2015-2016 Live Deliberately Essay Contest
A warm breeze licked around the house, brushing my hair against my cheek. I had been in Turkey for five days, and the group I was traveling with had been invited to a local family’s house for dinner. I was nervous, and slightly terrified. The culture I had seen over my short stay was incredibly different from my own, and I was fearful that I would not be able to connect to our host family. Leaving my shoes by the front door, I walked gingerly toward the living room, following the bobbing hijab of one of the daughters. She was eager to be friendly, and she even spoke a few words of English, but I found myself answering only in smiles and monosyllables. I had never had any Muslim friends at home, and I wasn’t an expert on their faith, myself, so I was petrified that I would say or do something that would offend these gracious people who had invited me into their home. Finally, to my immense relief, the daughter waved me into the living room, and I sat down rigidly, conscious of every muscle. The other guests filed in behind me, and I noticed that they, too, were oddly staid. Our Turkish interpreter chatted with our host (who spoke no English), and would occasionally translate a question that our host had asked us. I could see that he was trying to put us at our ease, but I could tell by the faces around me, and by the expression I felt on my own, that it was not working. Our host’s wife and daughters soon came into the room, their brightly patterned hijabs making the room outwardly cheery, yet highlighting even further the inward tension that we all felt.
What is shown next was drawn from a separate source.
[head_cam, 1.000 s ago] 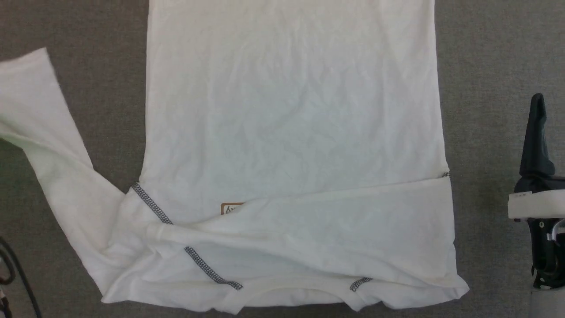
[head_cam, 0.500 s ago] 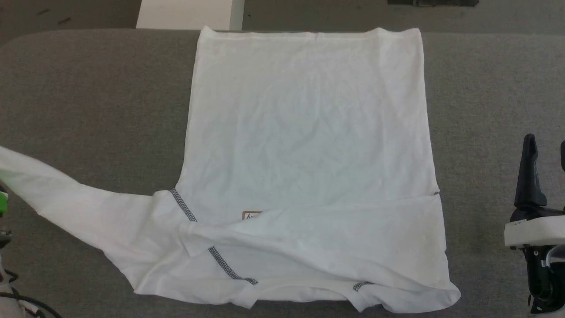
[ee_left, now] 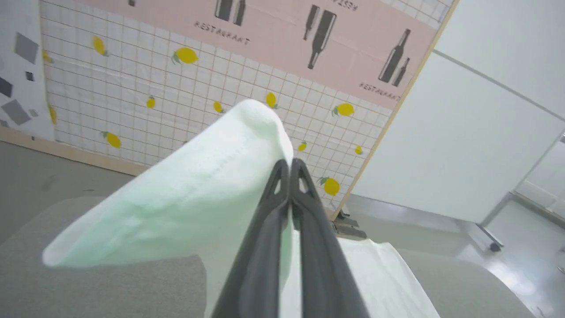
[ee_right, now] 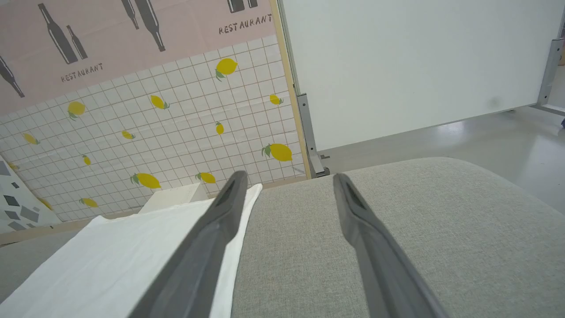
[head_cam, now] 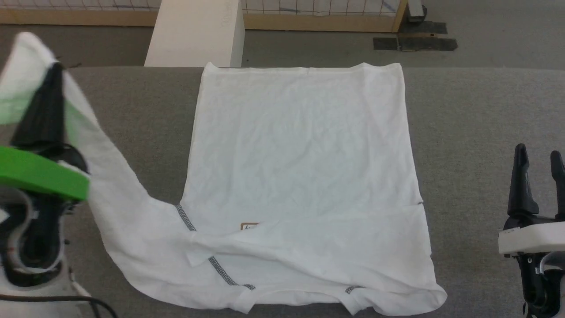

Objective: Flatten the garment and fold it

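Note:
The garment [head_cam: 300, 168], a white long-sleeved shirt, lies spread on the grey table [head_cam: 476, 132] with its hem at the far edge and its collar near me. One sleeve is folded across the chest, half covering a small brown patch [head_cam: 249, 226]. The other sleeve [head_cam: 110, 176] rises off the table to the upper left. My left gripper [head_cam: 54, 70] is shut on that sleeve's cuff end [ee_left: 185, 198], fingertips pinched together [ee_left: 290, 162]. My right gripper [head_cam: 538, 154] stands open beside the shirt's right edge, nothing between its fingers [ee_right: 289, 176].
A white box [head_cam: 194, 33] stands on the floor just beyond the table's far edge. A dark floor plate [head_cam: 415, 42] lies further right. A tiled lemon-pattern wall [ee_right: 176, 115] is behind. A black cable [head_cam: 88, 304] trails at the lower left.
The head camera has tilted up, bringing the table's far edge and the box into view. My left gripper has carried the sleeve from low at the left up and forward. The right gripper stays open.

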Robot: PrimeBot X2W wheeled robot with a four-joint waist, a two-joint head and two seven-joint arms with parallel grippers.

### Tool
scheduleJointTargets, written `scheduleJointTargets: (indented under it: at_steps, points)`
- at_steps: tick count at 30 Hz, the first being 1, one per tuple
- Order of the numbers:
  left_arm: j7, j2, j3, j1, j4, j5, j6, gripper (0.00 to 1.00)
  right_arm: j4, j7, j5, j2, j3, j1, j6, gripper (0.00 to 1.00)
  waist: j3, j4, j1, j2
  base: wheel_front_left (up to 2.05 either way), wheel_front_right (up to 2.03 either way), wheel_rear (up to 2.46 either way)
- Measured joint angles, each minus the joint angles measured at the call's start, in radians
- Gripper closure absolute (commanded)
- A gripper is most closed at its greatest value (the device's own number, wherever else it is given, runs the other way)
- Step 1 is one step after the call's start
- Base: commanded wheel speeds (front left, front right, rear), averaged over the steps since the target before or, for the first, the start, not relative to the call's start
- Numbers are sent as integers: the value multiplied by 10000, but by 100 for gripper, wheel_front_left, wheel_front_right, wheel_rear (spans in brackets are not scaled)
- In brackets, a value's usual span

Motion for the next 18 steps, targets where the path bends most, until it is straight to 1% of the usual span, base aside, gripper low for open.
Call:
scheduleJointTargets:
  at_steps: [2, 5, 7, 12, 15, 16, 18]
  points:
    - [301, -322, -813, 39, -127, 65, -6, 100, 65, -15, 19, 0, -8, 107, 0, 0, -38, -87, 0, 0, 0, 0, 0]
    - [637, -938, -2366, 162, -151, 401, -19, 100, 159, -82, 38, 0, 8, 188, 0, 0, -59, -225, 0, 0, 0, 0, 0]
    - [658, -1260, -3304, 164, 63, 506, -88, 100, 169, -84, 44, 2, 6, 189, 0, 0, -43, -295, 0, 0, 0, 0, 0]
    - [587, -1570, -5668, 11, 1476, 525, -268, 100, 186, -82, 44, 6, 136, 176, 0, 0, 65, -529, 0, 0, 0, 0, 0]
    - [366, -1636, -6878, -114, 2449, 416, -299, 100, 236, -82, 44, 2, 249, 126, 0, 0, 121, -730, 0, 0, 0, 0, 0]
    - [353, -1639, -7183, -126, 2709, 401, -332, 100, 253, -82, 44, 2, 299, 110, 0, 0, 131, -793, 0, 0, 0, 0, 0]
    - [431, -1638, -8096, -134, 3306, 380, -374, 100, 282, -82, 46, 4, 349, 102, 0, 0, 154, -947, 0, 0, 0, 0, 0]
My anxious eyes darted around the room, and suddenly stuck on the doorway. The fattest cat I had ever seen stood there, surveying its domain. The creature looked like an enormous sausage set up on table legs. Its neck, if it had one, was buried somewhere in rolls of fat and fur, so that its head looked like it was attached straight to its back. Its chest was so solid that its legs could only stick out at an angle. Its tail, dwarfed by the sheer mass of its body, made it resemble even more a sausage with a short link. I could barely contain my laughter, especially as the expression on the animal’s face clearly denoted that it was the queen of the house, expecting homage and gourmet food from its loyal subjects. Having finished its survey, the animal leisurely waddled into the room and collapsed regally at the feet of its master. I couldn’t help myself. A giggle escaped. Instantly contrite, I glanced up at our host, sure that I had offended him. To my surprise, however, he was glowing. He rapidly chattered something in Turkish, and the interpreter translated. “Do you like cats?”
“I love cats!” I replied, though still nervously. “I have one at home who looks like her.” I gestured at the feline, relaxed in obese luxury, and added to myself, “just thinner!” Pulling out my phone, I found a picture of my cat and passed it to our host. He was ecstatic. His family gathered around, and the older daughter, a girl about my age, asked me what my cat’s name was.
“Bobbie,” I answered, smiling.
The room transformed. To me, it seemed as if this morbidly obese cat had rolled right in and physically broken the ice. I glanced across at the Turkish girl, and our eyes met. In hers, I could see all the worry, tension, and anxiety that I had been feeling – but I could also see the joy, unity, and peace that I felt now. For a fleeting moment, I looked through this girl’s eyes – through her unique culture, her distinctive religion, and her life, so different from my own, and realized that we were the same – two teenage girls with our own individual hopes, aspirations, and dreams.
Memories of my trip to Turkey will no doubt fade, but that night, the night when I experienced the miracle of looking through another’s eyes and seeing the prospect that life offered to her – and, despite our differences, finding it so similar to my own – will stay with me forever. It will also remain with me that these miraculous moments can come from anywhere – even morbidly obese cats.